The International Technology Roadmap for Semiconductors [1] predicts high performance processor power density to more than double by the year 2024, while during the same time allowable junction temperature will decrease from 90oC to 70oC, reducing the junction-to-ambient temperature difference to nearly half. This combined challenge to cooling will require the total thermal resistance to decrease by almost a factor of four. Even if these changes are only half as great, significant improvements in cooling will be required.
Yet independent of increases in power density, advantages to improved cooling can be demonstrated. Leakage current has become an increasing fraction of processor power with each technology node. As leakage current is strongly temperature dependent, processor power dissipation can be reduced through improved cooling. Achievable processor frequency is strongly dependent on temperature and voltage. The voltage dependence is approximately proportional, while temperature dependence of performance has reduced with each technology node. In the near future, the temperature dependence of performance may almost disappear.

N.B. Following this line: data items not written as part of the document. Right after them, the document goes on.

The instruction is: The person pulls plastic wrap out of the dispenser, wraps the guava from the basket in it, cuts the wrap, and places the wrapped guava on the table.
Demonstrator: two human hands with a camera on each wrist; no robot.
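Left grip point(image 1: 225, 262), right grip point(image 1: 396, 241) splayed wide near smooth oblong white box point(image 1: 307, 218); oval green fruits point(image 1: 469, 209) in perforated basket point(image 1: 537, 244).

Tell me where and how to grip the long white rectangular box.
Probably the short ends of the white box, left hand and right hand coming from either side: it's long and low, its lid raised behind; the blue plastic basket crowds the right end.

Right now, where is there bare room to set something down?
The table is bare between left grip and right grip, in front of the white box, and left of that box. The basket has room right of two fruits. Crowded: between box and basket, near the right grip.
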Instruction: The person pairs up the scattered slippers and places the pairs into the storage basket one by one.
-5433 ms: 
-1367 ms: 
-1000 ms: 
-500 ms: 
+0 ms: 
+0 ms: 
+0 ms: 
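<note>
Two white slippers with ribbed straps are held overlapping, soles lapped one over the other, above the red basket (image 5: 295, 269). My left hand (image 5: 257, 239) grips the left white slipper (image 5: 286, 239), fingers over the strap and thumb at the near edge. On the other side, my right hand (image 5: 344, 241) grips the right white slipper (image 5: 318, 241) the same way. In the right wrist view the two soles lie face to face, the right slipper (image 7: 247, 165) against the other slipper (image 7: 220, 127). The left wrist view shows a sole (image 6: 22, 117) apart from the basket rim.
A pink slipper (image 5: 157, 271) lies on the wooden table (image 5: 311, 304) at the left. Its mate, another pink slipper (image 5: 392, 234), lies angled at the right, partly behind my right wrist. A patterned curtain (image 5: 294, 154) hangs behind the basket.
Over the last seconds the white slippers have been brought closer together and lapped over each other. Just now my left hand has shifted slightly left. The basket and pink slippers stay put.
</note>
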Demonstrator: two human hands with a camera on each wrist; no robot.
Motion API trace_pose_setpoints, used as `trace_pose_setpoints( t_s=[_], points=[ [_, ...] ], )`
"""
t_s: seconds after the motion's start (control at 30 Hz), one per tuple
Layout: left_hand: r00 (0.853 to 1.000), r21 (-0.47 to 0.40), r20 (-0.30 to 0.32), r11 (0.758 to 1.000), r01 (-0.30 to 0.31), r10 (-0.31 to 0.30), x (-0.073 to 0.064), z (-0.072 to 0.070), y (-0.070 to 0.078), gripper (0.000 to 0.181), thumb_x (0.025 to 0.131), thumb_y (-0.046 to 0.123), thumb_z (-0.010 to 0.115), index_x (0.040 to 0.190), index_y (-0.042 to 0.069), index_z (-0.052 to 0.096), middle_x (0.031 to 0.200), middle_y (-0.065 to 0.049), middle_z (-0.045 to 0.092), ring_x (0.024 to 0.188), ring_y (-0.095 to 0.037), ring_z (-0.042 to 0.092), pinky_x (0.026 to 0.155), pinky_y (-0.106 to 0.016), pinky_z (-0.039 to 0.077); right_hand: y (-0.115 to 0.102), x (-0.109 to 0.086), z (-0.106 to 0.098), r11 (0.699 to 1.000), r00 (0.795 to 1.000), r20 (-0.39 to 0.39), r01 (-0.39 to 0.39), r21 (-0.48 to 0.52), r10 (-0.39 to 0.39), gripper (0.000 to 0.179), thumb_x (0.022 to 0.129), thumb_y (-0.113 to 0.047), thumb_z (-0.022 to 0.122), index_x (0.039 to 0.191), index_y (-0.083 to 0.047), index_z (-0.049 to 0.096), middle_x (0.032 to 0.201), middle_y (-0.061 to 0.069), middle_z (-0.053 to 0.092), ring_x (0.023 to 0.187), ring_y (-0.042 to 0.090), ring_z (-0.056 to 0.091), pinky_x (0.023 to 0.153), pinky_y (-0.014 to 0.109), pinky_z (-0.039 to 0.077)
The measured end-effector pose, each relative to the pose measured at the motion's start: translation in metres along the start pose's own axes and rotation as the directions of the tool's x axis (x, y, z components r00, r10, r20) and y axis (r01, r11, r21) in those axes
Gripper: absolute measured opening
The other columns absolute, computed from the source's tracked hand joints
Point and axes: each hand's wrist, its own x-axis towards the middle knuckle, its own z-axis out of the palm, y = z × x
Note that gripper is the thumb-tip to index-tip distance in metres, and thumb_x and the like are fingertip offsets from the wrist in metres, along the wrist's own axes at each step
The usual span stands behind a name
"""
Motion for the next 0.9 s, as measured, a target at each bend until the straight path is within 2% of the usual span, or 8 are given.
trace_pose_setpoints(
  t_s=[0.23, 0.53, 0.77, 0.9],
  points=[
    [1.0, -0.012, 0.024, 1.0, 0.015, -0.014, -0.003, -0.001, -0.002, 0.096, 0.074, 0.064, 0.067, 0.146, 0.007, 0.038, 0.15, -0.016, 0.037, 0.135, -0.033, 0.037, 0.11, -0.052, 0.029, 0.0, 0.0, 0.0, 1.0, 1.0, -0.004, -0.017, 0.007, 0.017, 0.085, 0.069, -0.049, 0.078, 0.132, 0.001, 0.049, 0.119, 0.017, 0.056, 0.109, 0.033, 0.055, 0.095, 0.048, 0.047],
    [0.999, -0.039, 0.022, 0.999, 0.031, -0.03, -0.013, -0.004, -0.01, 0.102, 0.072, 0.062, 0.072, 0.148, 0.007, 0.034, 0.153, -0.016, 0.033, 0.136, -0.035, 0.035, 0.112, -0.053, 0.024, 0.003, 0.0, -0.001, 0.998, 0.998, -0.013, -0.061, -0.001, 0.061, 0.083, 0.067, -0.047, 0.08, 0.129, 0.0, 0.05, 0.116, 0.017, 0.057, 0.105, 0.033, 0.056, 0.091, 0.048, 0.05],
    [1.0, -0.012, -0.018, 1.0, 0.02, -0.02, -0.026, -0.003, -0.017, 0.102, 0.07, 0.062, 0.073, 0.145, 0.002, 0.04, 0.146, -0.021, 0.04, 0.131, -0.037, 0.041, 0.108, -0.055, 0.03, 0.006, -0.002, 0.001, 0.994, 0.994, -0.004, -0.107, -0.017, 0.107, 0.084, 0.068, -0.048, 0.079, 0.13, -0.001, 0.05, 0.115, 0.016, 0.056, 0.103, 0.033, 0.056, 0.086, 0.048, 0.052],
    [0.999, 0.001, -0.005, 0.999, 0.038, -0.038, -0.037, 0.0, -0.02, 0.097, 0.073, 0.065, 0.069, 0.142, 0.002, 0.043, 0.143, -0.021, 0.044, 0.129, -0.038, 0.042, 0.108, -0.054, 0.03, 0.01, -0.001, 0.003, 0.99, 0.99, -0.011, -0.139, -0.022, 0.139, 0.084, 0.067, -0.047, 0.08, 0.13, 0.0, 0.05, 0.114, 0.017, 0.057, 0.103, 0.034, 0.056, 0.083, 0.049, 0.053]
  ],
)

Through improved cooling, temperature can be reduced while voltage and frequency are increased, resulting in higher system performance. For a given cooling configuration, a combination of voltage and temperature exists which maximizes system performance per watt. At higher powers, additional performance is achieved at the expense of energy. Such increases may be limited by electromigration and other failure mechanisms, which are functions of both temperature and voltage. The temperature dependence of the leakage current has been increasing through recent technology nodes. Significant decreases in energy consumption and/or increases in processor frequency can be achieved through improved cooling.
Leakage Current Effects
Leakage current is current which bypasses the transistor gate, which is always present regardless of whether the gate is active, and which increases with both voltage and temperature. It can be considered as wasted energy, unlike energy used to perform computation.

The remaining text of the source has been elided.